Basé sur la construction d’un espace social et économique multi-territorialisé, le système de reproduction des familles paysannes s’organise autour de la régionalisation des systèmes productifs, de la transnationalisation du marché de l’emploi et des réseaux sociaux. Il a pour principe celui de la diversification des secteurs et des espaces de production, et pour objectif celui de la limitation des risques : les familles réagissent ainsi aux difficultés occasionnées par une production agricole fragile, par les fluctuations d’un marché global, et par les carences du système de sécurité sociale. Au sein des familles, et notamment pour les jeunes générations, il est également nécessaire d’investir de nouveaux espaces comme de nouveaux secteurs d’activité afin de répondre aux évolutions démographiques qui intensifient les pressions tant sur le marché du travail rural que sur l’accès au foncier. Le problème de répartition des terres familiales influe donc fortement sur la mutation des espaces ruraux et des organisations productives familiales qui deviennent de moins en moins centrés sur la production agricole.

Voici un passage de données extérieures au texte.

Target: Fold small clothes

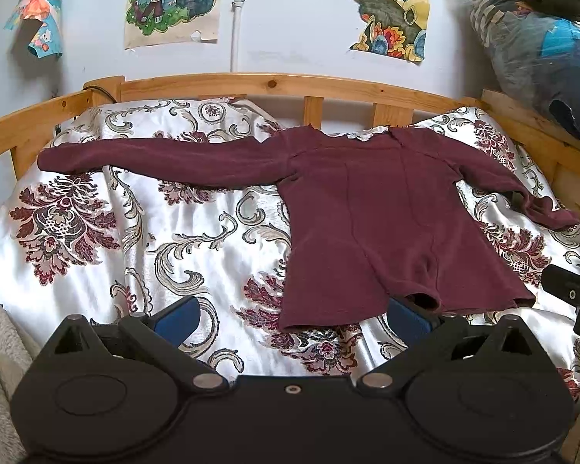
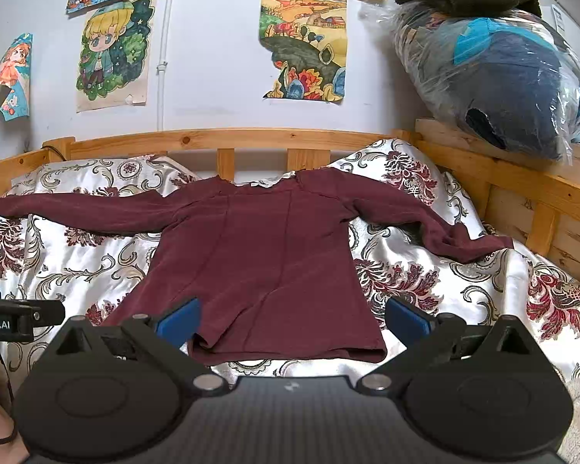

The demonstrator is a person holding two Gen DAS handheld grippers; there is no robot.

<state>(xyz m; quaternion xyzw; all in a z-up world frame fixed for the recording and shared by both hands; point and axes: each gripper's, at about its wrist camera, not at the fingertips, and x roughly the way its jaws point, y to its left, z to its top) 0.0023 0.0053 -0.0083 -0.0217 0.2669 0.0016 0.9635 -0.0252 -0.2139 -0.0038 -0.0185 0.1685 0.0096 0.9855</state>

À partir du repérage de ces mécanismes, un volet essentiel de cette recherche porte sur les impacts de l’ensemble des mobilités et migrations dans les lieux d’origine, en considérant l’unité familiale comme acteur principal des systèmes transnationaux. On analyse ainsi les conséquences productives et territoriales d’un investissement humain et économique distribué sur plusieurs espaces. Au travers des transferts de la migration, qu’ils soient monétaires (« remesas »), sociaux ou culturels, les migrants entretiennent avec leur famille et avec leur territoire de départ des formes d’interactions et d’échanges qui prennent une place toujours plus importante dans l’évolution, voire le développement, des sociétés et des espaces fortement expulseurs de main d’œuvre. Les membres de la famille qui migrent, vivent et/ou travaillent hors de la région d’origine, envoient ou apportent avec eux lors des retours une partie de leur revenus, mais aussi une forme de capital humain à partir de leurs pratiques au travail, de leurs connaissances ou expérience acquises dans un milieu socio-culturel différent. L’ensemble de ces apports, reçus et éventuellement appropriés et valorisés dans le cadre familial d’origine seront considérés comme des « revenus ou ressources migratoires ».

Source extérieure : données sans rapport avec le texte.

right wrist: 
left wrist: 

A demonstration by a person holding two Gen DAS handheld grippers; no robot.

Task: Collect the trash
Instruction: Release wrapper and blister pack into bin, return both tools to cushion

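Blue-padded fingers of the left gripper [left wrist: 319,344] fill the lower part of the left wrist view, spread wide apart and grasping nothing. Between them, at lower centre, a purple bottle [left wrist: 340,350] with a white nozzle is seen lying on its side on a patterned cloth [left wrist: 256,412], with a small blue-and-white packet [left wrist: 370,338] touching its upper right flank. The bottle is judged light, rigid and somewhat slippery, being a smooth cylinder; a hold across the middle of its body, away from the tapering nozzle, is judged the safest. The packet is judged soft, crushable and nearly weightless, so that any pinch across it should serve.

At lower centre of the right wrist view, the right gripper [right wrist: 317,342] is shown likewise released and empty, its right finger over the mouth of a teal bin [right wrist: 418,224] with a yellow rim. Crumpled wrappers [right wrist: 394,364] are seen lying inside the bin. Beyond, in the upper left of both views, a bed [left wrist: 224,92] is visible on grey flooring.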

Les systèmes de production agricoles et le rôle central des structures foncières font l’objet d’un questionnement approfondi sur l’évolution des logiques économiques familiales paysannes. La diversification des activités rurales pose ainsi la question du rôle de l’agriculture dans la définition de la ruralité, de celui de la terre dans les conditions d’approvisionnement alimentaire comme dans la construction de l’identité paysanne : quelle place les familles paysannes donnent-t-elles aujourd’hui à la ressource foncière en termes de représentation et de reproduction sociale et productive lorsqu’elles sont engagées dans la logique migratoire? Comment se perçoivent et s’organisent les mécanismes d’héritage et de répartition des terres familiales lorsque le territoire se dessine à partir d’espaces transnationaux et que l’agriculture ne constitue plus la source de revenus principale? Si on ne peut plus considérer les sociétés rurales comme des sociétés fondamentalement agraires, il semble toutefois que l’organisation familiale des mobilités se construise autour du fonctionnement de l’exploitation agricole. Il est donc question de déterminer comment ce processus de diversification influe sur la place de l’agriculture dans l’économie familiale : selon les contextes locaux d’origine, la migration peut déclencher ou participer au phénomène de déprise agraire en faisant perdre à l’activité agricole sa place centrale dans les économies paysannes ; mais elle peut également, au travers de la maximisation des ressources migratoires, permettre le maintien, voire la valorisation du capital foncier et productif familial.